[DATASET SECTION — start]
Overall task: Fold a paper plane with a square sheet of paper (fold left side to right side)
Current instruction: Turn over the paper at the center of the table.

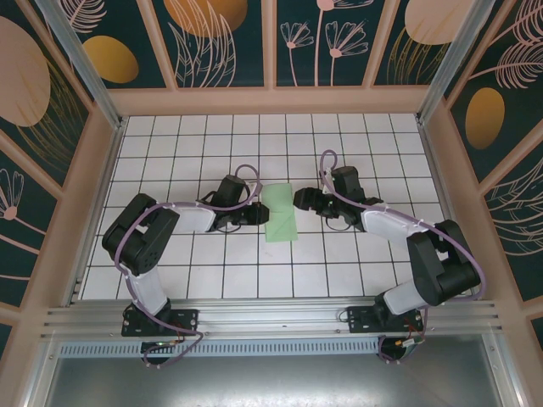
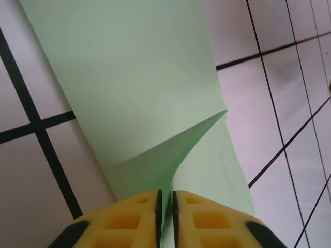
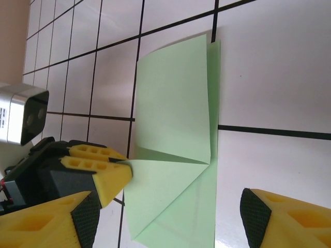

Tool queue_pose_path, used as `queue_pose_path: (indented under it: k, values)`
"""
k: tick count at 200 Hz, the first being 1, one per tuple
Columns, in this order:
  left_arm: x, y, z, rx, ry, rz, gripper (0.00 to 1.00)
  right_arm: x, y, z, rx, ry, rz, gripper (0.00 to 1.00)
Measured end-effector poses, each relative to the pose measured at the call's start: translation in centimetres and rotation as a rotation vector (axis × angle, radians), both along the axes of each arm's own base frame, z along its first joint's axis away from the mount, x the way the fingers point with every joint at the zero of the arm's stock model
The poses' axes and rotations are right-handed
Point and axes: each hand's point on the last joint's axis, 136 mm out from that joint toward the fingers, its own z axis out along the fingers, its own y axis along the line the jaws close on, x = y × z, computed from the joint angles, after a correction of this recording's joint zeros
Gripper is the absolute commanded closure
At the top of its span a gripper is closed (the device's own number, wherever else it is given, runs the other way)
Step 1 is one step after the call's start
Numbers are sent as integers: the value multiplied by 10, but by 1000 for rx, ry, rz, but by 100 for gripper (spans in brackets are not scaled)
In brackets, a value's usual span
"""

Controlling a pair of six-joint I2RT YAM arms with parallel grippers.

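You are looking at a white table (image 1: pixel 170 254) with black grid lines. Dark walls (image 1: pixel 136 21) painted with flowers and orange blobs stand around it. The table spreads out on all sides of the sheet of paper (image 1: pixel 278 214), which lies about in its middle. The paper is pale green and folded into a tall, narrow shape.

Your left gripper (image 1: pixel 254 212) sits right at the left edge of the paper. In the left wrist view its two yellow fingers (image 2: pixel 129 219) are pressed close together with a bit of the paper (image 2: pixel 129 77) pinched between them. That bit curls up off the flat part of the paper and runs into the left gripper (image 2: pixel 165 212).

Your right gripper (image 1: pixel 299 200) is just beside the right edge of the paper, near its far end. In the right wrist view the right gripper (image 3: pixel 170 212) is spread wide, with one finger on each side of the paper (image 3: pixel 176 119), and it holds nothing. Whether those fingers touch the paper, you cannot tell. That view also shows the left gripper (image 3: pixel 124 168) nipping the paper at its edge. A slanted crease runs across the paper, with a pointed flap below it.
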Motion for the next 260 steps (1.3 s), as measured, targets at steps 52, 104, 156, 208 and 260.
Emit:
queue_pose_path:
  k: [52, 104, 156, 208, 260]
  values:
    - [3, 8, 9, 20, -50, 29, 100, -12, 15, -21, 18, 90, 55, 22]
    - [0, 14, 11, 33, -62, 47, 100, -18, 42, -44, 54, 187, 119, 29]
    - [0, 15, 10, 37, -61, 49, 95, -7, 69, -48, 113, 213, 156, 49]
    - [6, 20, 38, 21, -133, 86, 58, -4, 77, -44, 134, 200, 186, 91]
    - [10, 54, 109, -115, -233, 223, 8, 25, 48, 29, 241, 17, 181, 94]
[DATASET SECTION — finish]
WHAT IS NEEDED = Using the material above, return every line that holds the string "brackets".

RESULT OF THE TASK =
Numbers are sent as integers: the value multiplied by 10, but by 1000 for rx, ry, rz, but by 100 for gripper (spans in brackets are not scaled)
In brackets, a value's usual span

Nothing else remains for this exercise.